Our analysis assessed food system changes arising from allocating ECM feed fish for direct human consumption. The demand for and appeal of ECM feed fish are often lower than those for farmed salmon, suggesting that most of these species are unlikely to enter every seafood market as food instead of feed. National diet and nutrition surveys31 in the United Kingdom estimate that 24% of adults (12% of children) consumed salmon weekly, exceeding the reported consumption of mackerel (5.4% and 1.4%), herring (0.4% and 0.2%) and anchovy (1% and 0.6%) (Extended Data Fig. 3). Other feed species (for example, sprat) were infrequently reported in 4 day consumption surveys. Low feed fish consumption is also typical of major fishing nations such as Peru and South Africa, where species such as anchovies are primarily used as feed rather than food32. Our results suggest that, in the United Kingdom, mackerel is more likely to increase in consumption than other feed species. We find that reallocating one-third of mackerel currently used in the feed of Norwegian-reared salmon for direct consumption would support a 66% increase in annual mackerel consumption in the United Kingdom. By contrast, reallocating just one-third of herring and anchovy used in feeds would far exceed current seafood consumption rates (2,351% and 39,349% of 2019 consumption, respectively).

Discussion

Our analyses of edible nutrient retention show how reallocating species currently used in salmon feeds to direct human consumption can increase the overall quantity of nutritious seafood, without increases in wild-caught fish supply, while still providing marine ingredients. ECM feed fish contained more nutrients than farmed salmon fillet, with nutrient retention under 100% for six of the nine nutrients indicating nutritional inefficiency of business-as-usual feed use in salmon farming. However, increased human consumption of ECM feed species risks loss of nutrients through seafood processing, suggesting that processing seafood by-products for fish oil and fishmeal production can also help to maximize nutrient retention.

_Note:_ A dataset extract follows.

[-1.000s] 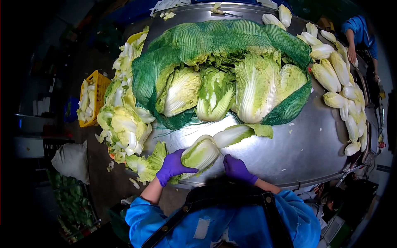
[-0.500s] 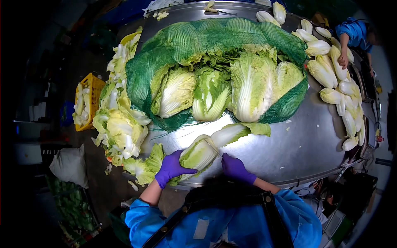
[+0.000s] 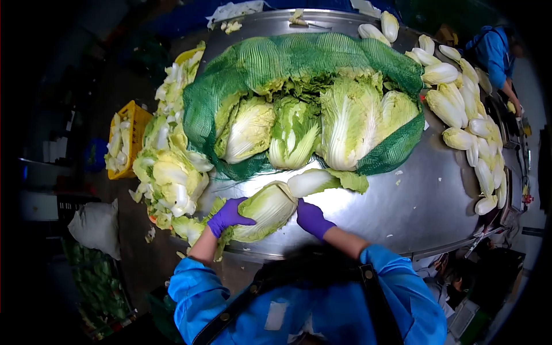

Salmon aquaculture is considered a net-neutral producer of fish biomass, but our results show that it is a net consumer of nutrients available in wild-caught, edible feed fish. Most ECM fish met dietary nutrient recommendations at smaller portion sizes than Atlantic salmon, including omega-3 fatty acids (0.25 g EPA and DHA for women between 19 and 64 years old) and vitamins B12 and D (1.5 and 10 g d−1, respectively). Farmed salmon is promoted for its omega-3 content, which can reduce the risk of cardiovascular disease and stroke, and increase life expectancy33, yet most edible feed fish contained higher concentrations of omega-3 fatty acids than salmon. ECM fish also contained higher levels of iodine, calcium, iron and vitamin A than farmed salmon. Dietary deficiencies of these micronutrients are prevalent across the world34. In the United Kingdom, for example, 71% of adults have insufficient vitamin D in winter (38% in summer)35, 70% of 14–15-year-old girls have mild to moderate iodine deficiency36 and 15–49-year-old women have insufficient selenium (50%) and iron (21%) intakes34,37,38. Increasing consumption of feed species could hence contribute to efforts in reducing population-wide nutrient deficiencies such as iodine and vitamin D deficiencies39,40. Efforts to increase feed fish consumption by people will, however, depend on consumer demand and market supply, with current consumption of ECM feed fish considerably lower than that of farmed salmon. In the United Kingdom, 80,000 t of salmon was consumed in 2019, far outweighing the 20,000 t of mackerel and less than 3,000 t of herring, anchovy or whiting (Extended Data Fig. 3). Mackerel was consumed most frequently of all ECM species (5% of mackerel-consuming adults, 160 g week−1), and thus, within the current UK seafood systems, this species probably has the greatest potential for increased direct consumption. Indeed, from a nutritional perspective, farmed salmon have been popularized in part for their high omega-3 content, suggesting that oily ECM feed species, such as mackerel and herring, could similarly be marketed for health outcomes. Mackerel are also relatively minor contributors to marine ingredients, accounting for just 4% of fish oil used in Norway in 2020, suggesting a potential for large increases in mackerel consumption without impacting fish oil supply.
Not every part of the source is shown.